Plaintiff filed this personal injury action against Boeing and other defendants on January 18, 2013, in the Superior Court of Delaware. (D.I. I, Ex. A) The Complaint alleges, in part:
a) Decedent ALVA N. HICKS, JR. experienced occupational and bystander exposure to asbestos while he served in the U.S. Army and U.S. Airforce [sic] from 1941 to 1963 as a Major Retired Flyer and while he worked as a self-employed construction worker from 1945 to 1947, at Dixie Bookbinding Co. in Jackson, Mississippi as a shipper, and for the State of Mississippi in Jackson, Mississippi as a Grain Inspector until he retired in 1973. Decedent ALVA N. HICKS, JR. was exposed to asbestos-containing products and equipment including, but not limited to, asbestos-containing pumps, valves, packing, gaskets, insulation, boilers, turbines, cooling towers, pipe, paint, HVAC equipment, engines, joint compound, brakes, clamps, and raw asbestos. 22. Decedent ALVAN. HICKS, JR. was exposed to asbestos and/or asbestos-containing products which were mixed, mined, manufactured, distributed, sold, removed, installed and/or used by the Defendants.
(D.I. 73 ¶ 21-22)
On March 11, 2013, the case was removed to this court by Defendant United Technologies Corporation, pursuant to 28 U.S.C. § 1442(a)(l), the federal officer removal statute. (D.I. 1) On April 12, 2013, Plaintiff filed a Motion to Remand to State Court (D.I. 13), which this court subsequently denied. ( See D.I. 172)
Plaintiff filed her First Amended Complaint on July 11, 2013. (D.I. 73) On August 5, 2013, Boeing filed the pending Motion to Dismiss. (D.I. 91)
III. LEGAL STANDARD
A complaint may be dismissed for "failure to state a claim upon which relief can be granted." Fed.R.Civ.P. 12(b)(6).
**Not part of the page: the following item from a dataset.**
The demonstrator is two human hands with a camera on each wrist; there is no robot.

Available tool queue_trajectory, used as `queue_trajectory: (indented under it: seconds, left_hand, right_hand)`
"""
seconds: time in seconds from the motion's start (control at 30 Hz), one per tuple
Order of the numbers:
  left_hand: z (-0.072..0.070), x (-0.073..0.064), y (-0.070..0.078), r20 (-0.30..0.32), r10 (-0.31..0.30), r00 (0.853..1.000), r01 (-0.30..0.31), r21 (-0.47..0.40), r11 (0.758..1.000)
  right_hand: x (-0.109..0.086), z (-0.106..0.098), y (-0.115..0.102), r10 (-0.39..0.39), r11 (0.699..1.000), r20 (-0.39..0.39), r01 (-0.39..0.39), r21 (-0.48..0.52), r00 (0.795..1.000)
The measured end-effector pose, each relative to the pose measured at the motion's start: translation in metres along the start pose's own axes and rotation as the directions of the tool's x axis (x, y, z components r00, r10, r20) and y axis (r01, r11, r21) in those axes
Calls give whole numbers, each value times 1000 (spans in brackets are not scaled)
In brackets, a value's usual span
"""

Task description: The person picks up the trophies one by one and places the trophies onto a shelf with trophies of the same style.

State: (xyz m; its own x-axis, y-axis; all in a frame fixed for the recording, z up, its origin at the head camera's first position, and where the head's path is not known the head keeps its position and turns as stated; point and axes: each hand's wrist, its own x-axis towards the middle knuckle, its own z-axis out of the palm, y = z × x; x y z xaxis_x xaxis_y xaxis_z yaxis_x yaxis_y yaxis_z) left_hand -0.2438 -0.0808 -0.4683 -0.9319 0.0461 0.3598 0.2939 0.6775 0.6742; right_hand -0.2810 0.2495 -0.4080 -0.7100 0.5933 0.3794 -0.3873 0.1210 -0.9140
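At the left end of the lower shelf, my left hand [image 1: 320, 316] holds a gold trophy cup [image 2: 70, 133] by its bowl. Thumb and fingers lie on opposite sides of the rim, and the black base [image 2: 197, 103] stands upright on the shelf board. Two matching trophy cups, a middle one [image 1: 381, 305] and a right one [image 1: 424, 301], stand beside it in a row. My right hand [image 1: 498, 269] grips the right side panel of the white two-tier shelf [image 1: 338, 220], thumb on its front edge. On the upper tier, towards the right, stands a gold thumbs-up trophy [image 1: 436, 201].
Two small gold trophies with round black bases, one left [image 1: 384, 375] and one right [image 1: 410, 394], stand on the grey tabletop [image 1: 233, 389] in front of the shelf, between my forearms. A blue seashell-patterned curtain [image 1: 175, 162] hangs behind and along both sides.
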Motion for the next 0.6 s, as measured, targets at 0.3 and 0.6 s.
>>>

A complaint must contain "a short and plain statement of the claim showing that the pleader is entitled to relief, in order to give the defendant fair notice of what the... claim is and the grounds upon which it rests." Bell At. Corp. v. Twombly, 550 U.S. 544, 545 (2007) (interpreting Fed.R.Civ.P. 8(a)) (internal quotations marks omitted). A complaint does not need detailed factual allegations; however, "a plaintiff's obligation to provide the grounds' of his entitle[ment] to relief requires more than labels and conclusions, and a formulaic recitation of the elements of a cause of action will not do." Id at 545 (alteration in original) (citation omitted). In other words, "a complaint must contain sufficient factual matter, accepted as true, to state a claim to relief that is plausible on its face.'" Ashcroft v. Iqbal, 556 U.S. 662, 678 (2009) (quoting Twombly, 550 U.S. at 570).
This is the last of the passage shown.